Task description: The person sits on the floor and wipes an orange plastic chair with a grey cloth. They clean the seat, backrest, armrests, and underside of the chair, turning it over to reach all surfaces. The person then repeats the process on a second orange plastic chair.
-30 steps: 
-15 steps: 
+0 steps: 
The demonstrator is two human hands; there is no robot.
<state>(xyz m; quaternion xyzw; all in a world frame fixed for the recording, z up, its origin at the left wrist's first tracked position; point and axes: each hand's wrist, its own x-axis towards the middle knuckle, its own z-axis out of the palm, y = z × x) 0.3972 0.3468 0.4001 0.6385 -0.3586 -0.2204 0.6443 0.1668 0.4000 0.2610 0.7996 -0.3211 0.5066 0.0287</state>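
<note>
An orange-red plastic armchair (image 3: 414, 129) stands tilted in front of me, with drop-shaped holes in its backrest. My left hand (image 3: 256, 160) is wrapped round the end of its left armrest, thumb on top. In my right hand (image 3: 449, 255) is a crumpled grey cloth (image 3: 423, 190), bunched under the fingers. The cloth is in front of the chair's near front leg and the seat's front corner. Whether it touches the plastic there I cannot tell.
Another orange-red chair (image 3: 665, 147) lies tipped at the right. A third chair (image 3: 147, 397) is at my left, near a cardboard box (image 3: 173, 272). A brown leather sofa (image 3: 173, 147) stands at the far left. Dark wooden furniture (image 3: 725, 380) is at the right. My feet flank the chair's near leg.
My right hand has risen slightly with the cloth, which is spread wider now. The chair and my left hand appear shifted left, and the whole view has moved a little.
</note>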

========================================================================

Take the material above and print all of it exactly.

## Task solution
Task description: The person sits on the floor and wipes an orange plastic chair with a grey cloth. They clean the seat, backrest, armrests, and underside of the chair, turning it over to reach all surfaces. The person then repeats the process on a second orange plastic chair.
-30 steps: 
-15 steps: 
+0 steps: 
The demonstrator is two human hands; there is no robot.
<state>(xyz m; quaternion xyzw; all in a world frame fixed for the recording, z up, its origin at the left wrist's first tracked position; point and axes: each hand's wrist, its own x-axis towards the middle knuckle, its own z-axis out of the palm, y = z × x) 0.3972 0.3468 0.4001 0.6385 -0.3586 -0.2204 0.6443 0.1668 0.4000 0.2610 0.7996 -0.3211 0.5066 0.0287</state>
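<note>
An orange-red plastic armchair (image 3: 414, 129) stands tilted in front of me, with drop-shaped holes in its backrest. My left hand (image 3: 256, 160) is wrapped round the end of its left armrest, thumb on top. In my right hand (image 3: 449, 255) is a crumpled grey cloth (image 3: 423, 190), bunched under the fingers. The cloth is in front of the chair's near front leg and the seat's front corner. Whether it touches the plastic there I cannot tell.
Another orange-red chair (image 3: 665, 147) lies tipped at the right. A third chair (image 3: 147, 397) is at my left, near a cardboard box (image 3: 173, 272). A brown leather sofa (image 3: 173, 147) stands at the far left. Dark wooden furniture (image 3: 725, 380) is at the right. My feet flank the chair's near leg.
My right hand has risen slightly with the cloth, which is spread wider now. The chair and my left hand appear shifted left, and the whole view has moved a little.
</note>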

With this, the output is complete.